Crítica: 'A Aparição' é drama provocativo, mas com tramas demais


Anna (Galatéa Bellugi) é o centro das atenções de todo o mundo. Órfã e noviça em um convento, a jovem diz ter se deparado com a aparição da Virgem Maria enquanto andava pela sua cidade, no interior da França. Logo cria-se um circo midiático, como é de praxe nessas situações, e milhões de olhos recaem sobre sua figura cálida, simples e frágil. Inclusive do Vaticano, que envia um grupo de investigação para apurar melhor o tal de aparição.

Quem lidera esse "santo" grupo é Jacques (Vincent Lindon), um jornalista que acabou de perder o melhor amigo e que aceita a tarefa como uma forma de escapar momentaneamente de seus problemas do mundo real. Junto com ele, está um padre, um teólogo e uma psiquiatra, que tentaram provar -- ou negar, de acordo com o caso -- a história contada pela noviça, amparada pelo padre local e por pessoas interessadas.

A direção é de Xavier Giannoli, responsável pelo mediano Marguerite -- história da "pior cantora do mundo", que também ganhou versão com a Netflix. Como já visto no outro filme, o cineasta francês está adotando, cada vez mais, um ritmo lento, contemplativo e que não se limita. O objetivo é deixar a história se levar, sem interrupções ou quebra bruscas de ritmo, deixando que todas as situações possíveis se desenrolem para melhor compreensão.

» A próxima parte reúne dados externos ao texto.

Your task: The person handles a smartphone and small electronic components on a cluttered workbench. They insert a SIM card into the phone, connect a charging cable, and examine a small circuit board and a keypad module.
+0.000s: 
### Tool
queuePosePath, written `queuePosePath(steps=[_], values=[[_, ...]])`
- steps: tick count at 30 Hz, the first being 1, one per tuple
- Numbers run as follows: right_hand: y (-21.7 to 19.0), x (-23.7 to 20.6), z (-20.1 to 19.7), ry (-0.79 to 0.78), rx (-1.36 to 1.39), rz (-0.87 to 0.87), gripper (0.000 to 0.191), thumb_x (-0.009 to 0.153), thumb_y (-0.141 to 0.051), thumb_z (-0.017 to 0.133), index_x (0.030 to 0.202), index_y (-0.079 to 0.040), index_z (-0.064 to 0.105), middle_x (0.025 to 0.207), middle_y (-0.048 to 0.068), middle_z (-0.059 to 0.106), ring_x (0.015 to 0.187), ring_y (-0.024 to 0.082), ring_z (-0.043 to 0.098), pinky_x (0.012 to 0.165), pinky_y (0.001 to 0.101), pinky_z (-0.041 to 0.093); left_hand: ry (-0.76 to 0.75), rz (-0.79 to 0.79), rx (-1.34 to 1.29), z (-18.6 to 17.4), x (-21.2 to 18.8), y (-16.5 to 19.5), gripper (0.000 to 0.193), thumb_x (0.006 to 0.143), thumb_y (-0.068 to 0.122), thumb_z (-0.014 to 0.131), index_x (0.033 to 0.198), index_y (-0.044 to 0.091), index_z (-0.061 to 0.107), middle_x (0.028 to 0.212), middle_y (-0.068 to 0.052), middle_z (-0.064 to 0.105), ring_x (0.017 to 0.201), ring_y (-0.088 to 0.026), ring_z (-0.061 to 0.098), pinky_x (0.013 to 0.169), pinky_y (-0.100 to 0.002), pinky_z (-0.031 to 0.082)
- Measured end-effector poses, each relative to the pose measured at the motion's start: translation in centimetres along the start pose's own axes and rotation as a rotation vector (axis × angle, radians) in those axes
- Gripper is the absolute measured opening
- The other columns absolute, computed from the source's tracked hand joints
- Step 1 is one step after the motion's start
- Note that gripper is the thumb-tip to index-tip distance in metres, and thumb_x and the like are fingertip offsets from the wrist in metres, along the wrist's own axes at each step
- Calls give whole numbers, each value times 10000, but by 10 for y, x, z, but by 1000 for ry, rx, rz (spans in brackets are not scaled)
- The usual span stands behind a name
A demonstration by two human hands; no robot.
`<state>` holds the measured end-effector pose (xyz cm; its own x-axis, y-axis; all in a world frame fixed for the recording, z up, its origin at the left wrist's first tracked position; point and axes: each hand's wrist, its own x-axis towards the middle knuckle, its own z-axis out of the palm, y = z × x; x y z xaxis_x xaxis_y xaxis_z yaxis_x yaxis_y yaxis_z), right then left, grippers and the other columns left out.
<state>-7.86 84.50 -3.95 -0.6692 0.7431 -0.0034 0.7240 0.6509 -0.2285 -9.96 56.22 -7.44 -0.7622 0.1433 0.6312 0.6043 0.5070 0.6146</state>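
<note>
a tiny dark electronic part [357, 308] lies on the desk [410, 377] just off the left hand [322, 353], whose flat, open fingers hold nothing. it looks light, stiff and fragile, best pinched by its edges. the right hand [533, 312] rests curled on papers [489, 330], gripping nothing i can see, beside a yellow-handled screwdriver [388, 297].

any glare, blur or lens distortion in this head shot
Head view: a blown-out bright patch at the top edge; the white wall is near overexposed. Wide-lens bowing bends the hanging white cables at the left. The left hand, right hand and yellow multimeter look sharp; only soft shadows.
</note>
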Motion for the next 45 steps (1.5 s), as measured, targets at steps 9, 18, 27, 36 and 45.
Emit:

Esse aspecto empregado por Giannoli, que assina o roteiro, traz um aspecto positivo e outro negativo. O primeiro é sobre a questão dos personagens. Extremamente bem desenvolvidos, é fácil entrar no clima criado pela personalidade de cada um. Independente de concordar ou não com suas posições, atos ou ideias, todos eles são plausíveis e compreensíveis a partir de determinadas óticas, realidades e situações.

Tudo isso é elevado pelo elenco. Vincent Lindon, novamente, faz um papel mais introspectivo, contido, silencioso -- como no sensacional O Valor de um Homem, por exemplo. Trabalho sensacional de direção em conjunto com os atores, permitindo que seja sentida cada camada de suas intenções. Galatéa Bellugi, quase desconhecida, também se sai bem como Anna, dando uma dualidade necessária à personagem. Vai longe.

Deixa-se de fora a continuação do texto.